3 Replies Latest reply: May 27, 2012 6:45 PM by manjunath618883 RSS

    Use of accounts and scalability ?

      Hi Experts,

      I would like to know how scalable accounts are in the content server.

      We have implemented systems where approx 1000 accounts were used without any performance issues.

      I would like to know if accounts can be scaled to a any number without any any performance issues (though its a maintenance nightmare) ?

      Please share your insights, it would good know if you have come across systems where large number of accounts were used.

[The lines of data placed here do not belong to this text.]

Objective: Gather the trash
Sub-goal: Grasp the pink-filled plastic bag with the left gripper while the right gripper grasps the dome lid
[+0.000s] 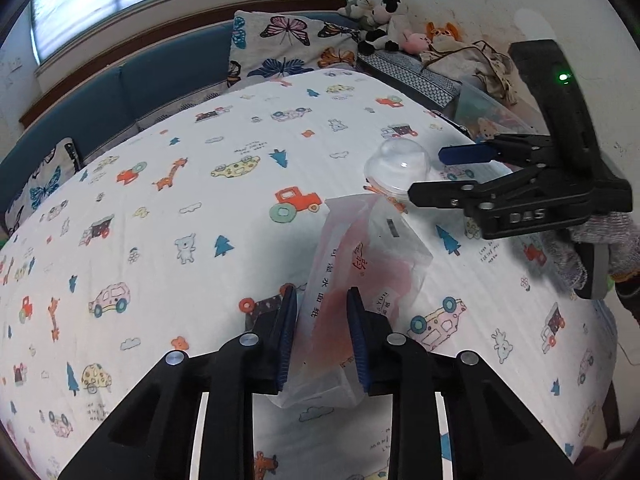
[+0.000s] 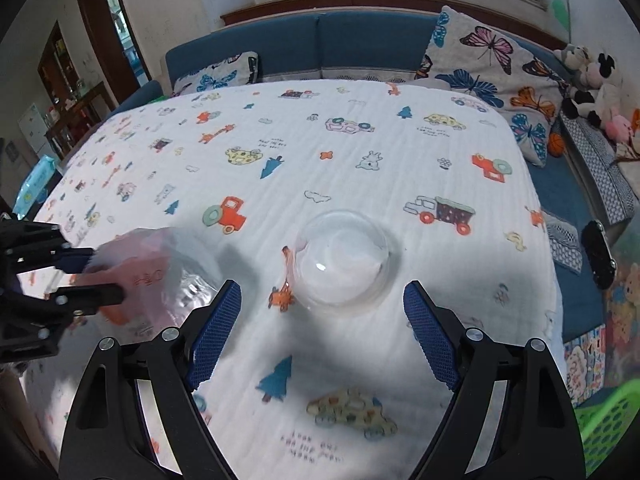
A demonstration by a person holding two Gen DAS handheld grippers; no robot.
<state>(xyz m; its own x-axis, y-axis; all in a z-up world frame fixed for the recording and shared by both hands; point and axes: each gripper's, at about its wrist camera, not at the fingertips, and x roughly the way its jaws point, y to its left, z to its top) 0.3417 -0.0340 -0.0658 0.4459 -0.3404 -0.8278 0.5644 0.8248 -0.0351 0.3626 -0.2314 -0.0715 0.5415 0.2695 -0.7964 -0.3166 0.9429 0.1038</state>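
A translucent plastic bag with pink contents and printed characters lies on the table near its front edge, and the left gripper is closed on it, its blue pads pressing the bag from both sides. Just beyond the bag, farther from the left camera, a clear plastic dome lid rests rim-down on the cloth, its surface catching a small highlight. The right gripper hovers over the near side of this lid with its jaws wide apart; the lid sits ahead of the fingers, not between the pads, and nothing is gripped. In the left wrist view the same right gripper enters from the right, its lower finger overlapping the lid's edge, with a gloved hand behind it. Both items lie on a white tablecloth printed with trucks, cars, giraffes and trees. Behind the table runs a blue sofa carrying butterfly cushions, with stuffed toys at its corner. A green basket shows at the lower right of the right wrist view, beside the table.
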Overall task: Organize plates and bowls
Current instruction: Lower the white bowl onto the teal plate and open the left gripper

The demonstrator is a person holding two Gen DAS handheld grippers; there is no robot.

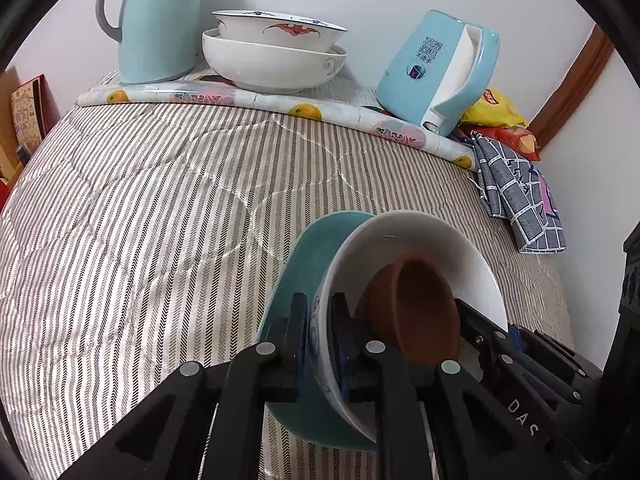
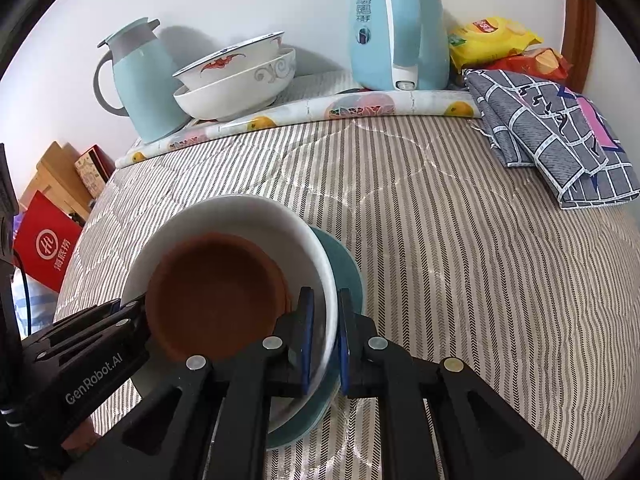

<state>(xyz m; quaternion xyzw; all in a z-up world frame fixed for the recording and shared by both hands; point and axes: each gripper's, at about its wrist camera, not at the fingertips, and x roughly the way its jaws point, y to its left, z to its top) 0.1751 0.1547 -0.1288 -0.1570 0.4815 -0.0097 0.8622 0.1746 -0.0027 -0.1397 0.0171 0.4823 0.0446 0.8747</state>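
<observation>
Two grippers clamp the same white bowl from opposite sides. The left gripper (image 1: 319, 344), low centre of its own view, has one finger inside the wall and one outside, closed tight on the white bowl (image 1: 420, 236). The right gripper (image 2: 324, 340), low centre of its view, pinches the opposite wall the same way. Gripping at two points looks meant to keep a nested load level, since one pinch on a rim would let it tip.

One brown bowl (image 2: 216, 300) sits inside the white one, leaning against its wall in the left view. One teal plate (image 1: 304, 248) lies directly under the white bowl, its edge showing past it; whether it rests on the striped quilt (image 2: 440, 260) or is lifted with the bowl I cannot tell. So the near stack counts three pieces: plate, bowl, smaller bowl.

Farther out, at upper centre of the left view, two more bowls are nested: a bat-patterned bowl (image 1: 280, 30) in a plain large bowl (image 1: 272, 68), standing on a fruit-print mat (image 1: 256, 100). That pile is probably where the near stack belongs.

Beside them stand one pale-blue jug (image 1: 160, 20) and one blue kettle (image 1: 436, 68). At right lie one folded checked cloth (image 2: 552, 140) and snack bags (image 2: 492, 36), at least two.
</observation>
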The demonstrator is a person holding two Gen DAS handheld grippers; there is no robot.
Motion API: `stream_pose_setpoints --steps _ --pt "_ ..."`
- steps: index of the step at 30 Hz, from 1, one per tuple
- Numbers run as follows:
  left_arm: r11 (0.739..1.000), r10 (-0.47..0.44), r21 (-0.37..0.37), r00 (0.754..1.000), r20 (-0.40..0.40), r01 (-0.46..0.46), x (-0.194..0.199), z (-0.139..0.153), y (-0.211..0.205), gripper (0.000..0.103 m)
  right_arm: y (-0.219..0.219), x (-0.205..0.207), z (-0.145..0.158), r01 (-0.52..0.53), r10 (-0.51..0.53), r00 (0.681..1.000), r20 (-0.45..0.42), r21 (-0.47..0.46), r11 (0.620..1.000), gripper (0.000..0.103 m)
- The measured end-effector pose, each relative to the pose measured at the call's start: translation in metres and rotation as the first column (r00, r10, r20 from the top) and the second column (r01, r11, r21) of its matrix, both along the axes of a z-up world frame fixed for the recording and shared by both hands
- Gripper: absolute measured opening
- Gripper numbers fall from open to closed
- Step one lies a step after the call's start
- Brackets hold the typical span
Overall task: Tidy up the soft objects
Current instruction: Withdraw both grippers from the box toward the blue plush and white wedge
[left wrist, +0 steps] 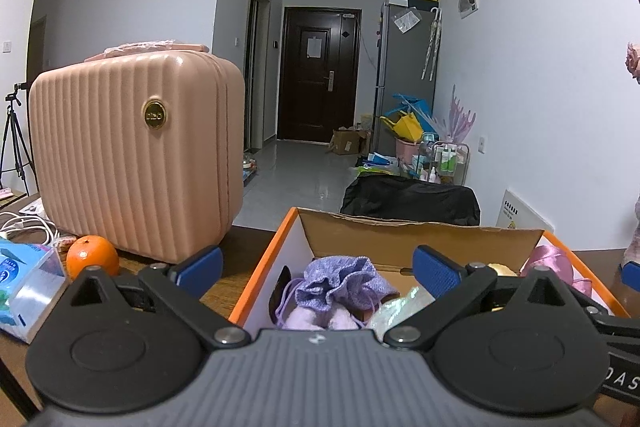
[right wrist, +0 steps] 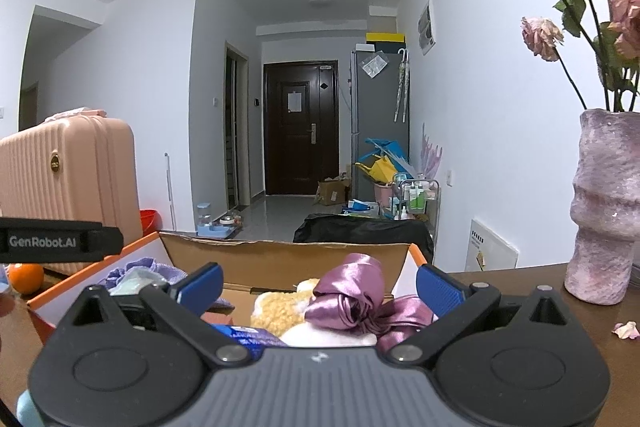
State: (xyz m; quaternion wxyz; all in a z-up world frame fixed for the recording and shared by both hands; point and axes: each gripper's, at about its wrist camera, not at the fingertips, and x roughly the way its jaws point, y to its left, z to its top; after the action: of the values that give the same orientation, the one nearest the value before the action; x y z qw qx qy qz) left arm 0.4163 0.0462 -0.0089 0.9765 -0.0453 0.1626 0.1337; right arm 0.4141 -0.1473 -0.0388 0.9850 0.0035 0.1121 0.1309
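Dark wooden tabletop (right wrist: 520, 299) fills the lower part of both wrist views, with a white-walled hallway running back behind it. Nearest the lens in the left view, the left gripper (left wrist: 318, 269) stands with its blue pads spread as wide as they go and nothing between them; the right gripper (right wrist: 318, 285) in its own view is just as wide and equally empty. Just past both sets of fingers sits an orange-rimmed cardboard box (left wrist: 260, 279), open at the top, holding the soft things. At lower centre of the left view lies a lilac knitted drawstring pouch (left wrist: 340, 281), bunched and floppy. At lower centre of the right view a shiny mauve satin bow (right wrist: 352, 299) rests on a cream plush toy (right wrist: 280, 307). All of these look light and limp; I would judge the satin slippery, best pinched at its knotted middle, the pouch best taken at its gathered neck, and the plush squeezed across its bulk. None looks fragile. Left of the box in the left view an orange (left wrist: 93, 255) sits beside a blue tissue pack (left wrist: 24, 283), with a ribbed pink suitcase (left wrist: 136, 155) standing behind them. At far right of the right view a pink textured vase (right wrist: 606, 207) holds wilted roses (right wrist: 540, 35), one fallen petal (right wrist: 626, 330) on the table near it. Beyond, a black bag (left wrist: 412, 199) lies on the floor, and a dark door (left wrist: 320, 75) closes the corridor.
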Motion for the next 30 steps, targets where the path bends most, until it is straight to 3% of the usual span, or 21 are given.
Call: stream_pose_setpoints --steps 30 --pt "1.0 -0.03 0.005 0.999 -0.026 0.03 -0.09 -0.008 -0.008 0.103 -0.021 -0.099 -0.005 0.015 -0.015 1.0 0.004 -0.017 1.0 0.103"
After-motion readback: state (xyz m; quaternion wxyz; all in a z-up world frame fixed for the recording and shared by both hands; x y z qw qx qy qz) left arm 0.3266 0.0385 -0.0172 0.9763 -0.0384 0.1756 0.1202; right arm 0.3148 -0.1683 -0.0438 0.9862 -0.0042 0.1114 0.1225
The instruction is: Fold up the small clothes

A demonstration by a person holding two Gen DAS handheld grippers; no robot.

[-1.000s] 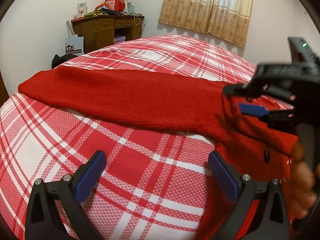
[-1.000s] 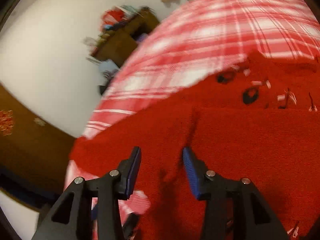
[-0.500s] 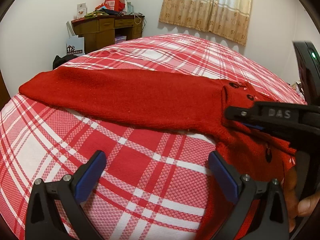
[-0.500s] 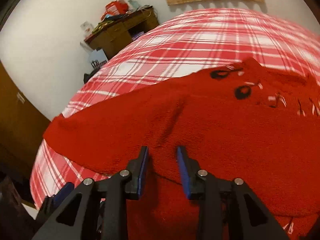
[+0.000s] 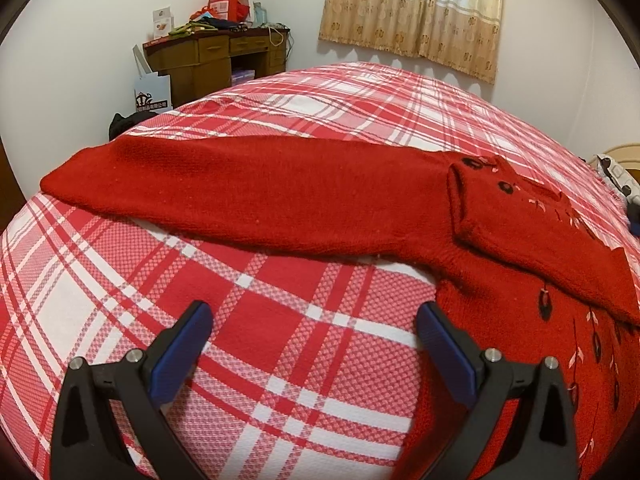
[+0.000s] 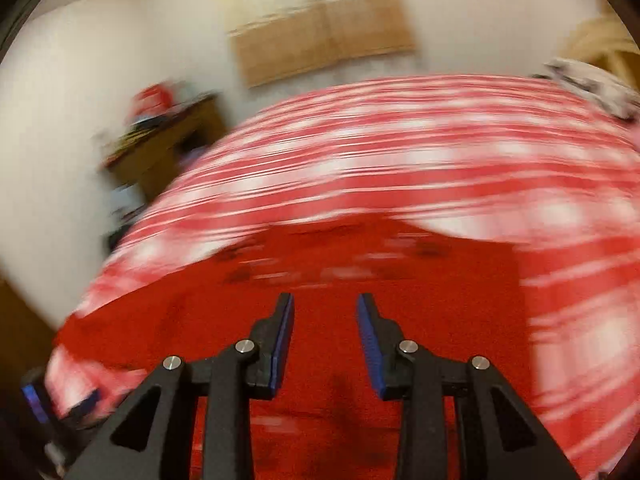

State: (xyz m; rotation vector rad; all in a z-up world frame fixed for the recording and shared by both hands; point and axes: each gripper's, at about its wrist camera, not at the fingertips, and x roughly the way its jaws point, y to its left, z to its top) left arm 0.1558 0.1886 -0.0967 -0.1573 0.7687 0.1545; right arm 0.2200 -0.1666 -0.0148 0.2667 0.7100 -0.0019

        • 1. Re: Use of accounts and scalability ?
          Cordell Melgaard-Oracle
          The main thing to remember is that the sheer number of accounts is not the main security concern, it's the overall access to those accounts.

          For example, let's say you have 100 accounts in the system and each person only has access to 1 account each. Searches for content would then only need to query on each individual account

          "AND dDocAccount Matches "xxx""

          Likewise is the sysadmin does searches they are not restricted at all, so no additional security clause is added.

          However, if a manager does a search and they have visibility on 45 accounts then you can imagine what the security clause would be on that query?

          AND dDocAccount Matches, AND dDocAccount Matches, AND dDocAccount Matches, AND dDocAccount Matches, etc

          So the scalability is usually influenced by how much access will be needed to those accounts.
          • 2. Re: Use of accounts and scalability ?
            But do remember that the account permission is heirarchical so if you know that a person will need access to a bunch of accounts try to design the model so it will allow you to move that person up a level hence grant access to multiple accounts in a single dAccounts= statement.
            Also try to simplify access to information that is actually public in nature. Don't use it just to segregate content by say a department. Use a seperate metadata Element to designate the organization.
            Much of what most organizations have is actually public internally, or should be unless there is a compelling legal reason for it to be secret. So create a high level group like /Public that everyone has read access to and then creat sub accounts that their department can write to like Public/HR.
            But also remember that accounts is like a 30 character field so keep you design compact unless you intend to change the datatype.
            • 3. Re: Use of accounts and scalability ?
              Thanks for the explanation. It is helpful.